A ghastly roar exploded into being, a sound that set the spaceship cabin vibrating and shook Lou's teeth in his jaw.

"Oh shit!" Sue screamed as the spaceship took a sudden gut-wrenching drop, plummeting like a stone.

Then Lou felt an avalanche slam up against his back, not a giant's swift kick, but an endless pressure that squeezed him down into the cushions of his couch, and he could feel the spaceship surge forward, roaring and rattling like a water tank in an earthquake.

"Eeee..." he heard a male voice groan shrilly, and it took him a moment to be sure that it was Harker's and not his own as the pressure against his back wheezed air from his lungs.
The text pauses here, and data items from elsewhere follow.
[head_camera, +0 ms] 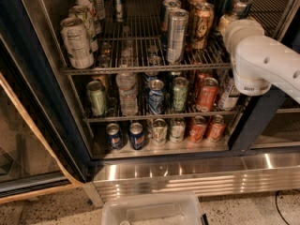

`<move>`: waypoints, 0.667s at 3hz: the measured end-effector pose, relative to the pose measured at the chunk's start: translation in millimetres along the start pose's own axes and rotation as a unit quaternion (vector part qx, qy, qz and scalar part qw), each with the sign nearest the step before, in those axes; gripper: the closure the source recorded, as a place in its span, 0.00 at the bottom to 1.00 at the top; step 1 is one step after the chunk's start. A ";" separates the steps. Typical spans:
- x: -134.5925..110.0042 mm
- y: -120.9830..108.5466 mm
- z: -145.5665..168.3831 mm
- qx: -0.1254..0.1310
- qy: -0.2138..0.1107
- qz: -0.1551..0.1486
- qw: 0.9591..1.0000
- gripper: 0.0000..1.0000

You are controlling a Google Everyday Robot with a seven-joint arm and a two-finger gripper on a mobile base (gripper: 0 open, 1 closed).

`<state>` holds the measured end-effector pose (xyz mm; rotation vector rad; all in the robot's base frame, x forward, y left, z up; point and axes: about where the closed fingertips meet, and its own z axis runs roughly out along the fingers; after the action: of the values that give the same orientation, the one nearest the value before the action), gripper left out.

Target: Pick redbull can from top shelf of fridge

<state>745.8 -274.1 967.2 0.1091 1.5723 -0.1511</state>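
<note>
The fridge (33,93) stands open with wire racks of drink cans. On the top shelf (136,41), at the far right, stands the slim redbull can (242,5), blue-and-silver with a silver lid. My white arm reaches in from the right. Its gripper (231,21) is at the shelf's right end, just in front of and below the redbull can's lid. The arm's end covers the lower part of the can, and I cannot tell if it touches the can. A wider all-silver tall can (176,35) and a gold-brown can (201,26) stand to the left.
Pale tall cans (77,42) line the top shelf's left side. Two lower racks hold green, blue and orange cans and a clear bottle (127,93). A ribbed steel base panel (187,175) runs below. A clear plastic bin (152,210) sits on the floor in front.
</note>
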 end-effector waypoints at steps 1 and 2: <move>-12.4 2.5 -19.2 -0.027 0.002 0.008 1.000 1.00; -25.1 3.7 -39.0 -0.053 0.002 0.016 0.998 1.00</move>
<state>708.2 -263.3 992.4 0.0508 1.5788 -0.0414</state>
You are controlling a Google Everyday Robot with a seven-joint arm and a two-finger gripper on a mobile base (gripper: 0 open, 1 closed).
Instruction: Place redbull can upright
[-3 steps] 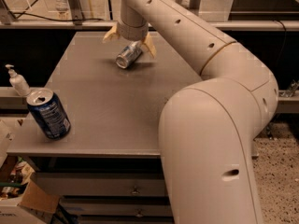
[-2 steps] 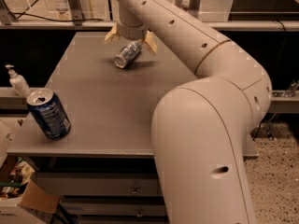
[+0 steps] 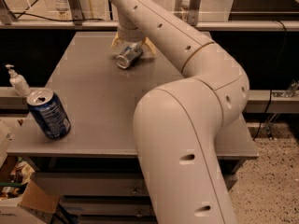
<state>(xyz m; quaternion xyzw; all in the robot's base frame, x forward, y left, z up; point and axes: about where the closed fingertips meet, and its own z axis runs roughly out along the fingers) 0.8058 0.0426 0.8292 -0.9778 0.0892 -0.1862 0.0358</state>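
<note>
High view behind arm [image 3: 187, 125], facing table [image 3: 93, 101]; gripper [image 3: 132, 45] far end

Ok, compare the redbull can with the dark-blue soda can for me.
Pose: the redbull can lies on its side at the far end of the table; the soda can stands upright near its front edge. Build: the redbull can is slimmer and silvery; the soda can is fatter, dark blue. The claw hangs over the redbull can; the soda can is far from it. Both are on that table.
</note>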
A leaden blanket seemed to press on his body, a blanket that got heavier and heavier and heavier as the bone-thrumming roar went on and on and on and the cabin of the spaceship became a quaking cacophony of vibrating and groaning metal.

"Is this fucking thing coming apart?" Sue snarled thickly.

"Shut up," Harker whined sickeningly, "just shut up!"

Lou's body got heavier and heavier. Bright spots flickered before his eyes. He could hardly raise his head far enough to get a glimpse out the window, where the sky was purpling brilliantly from blue to black.

He was so heavy now that he couldn't move. He could feel the flesh of his face crawling backward like melting wax. His tongue was a dead thing in his mouth. His vision sparkled with butterflies of light that seemed to be guarding the mouth of a long black tunnel, down and down and down he went, crushed into the dark dream of oblivion...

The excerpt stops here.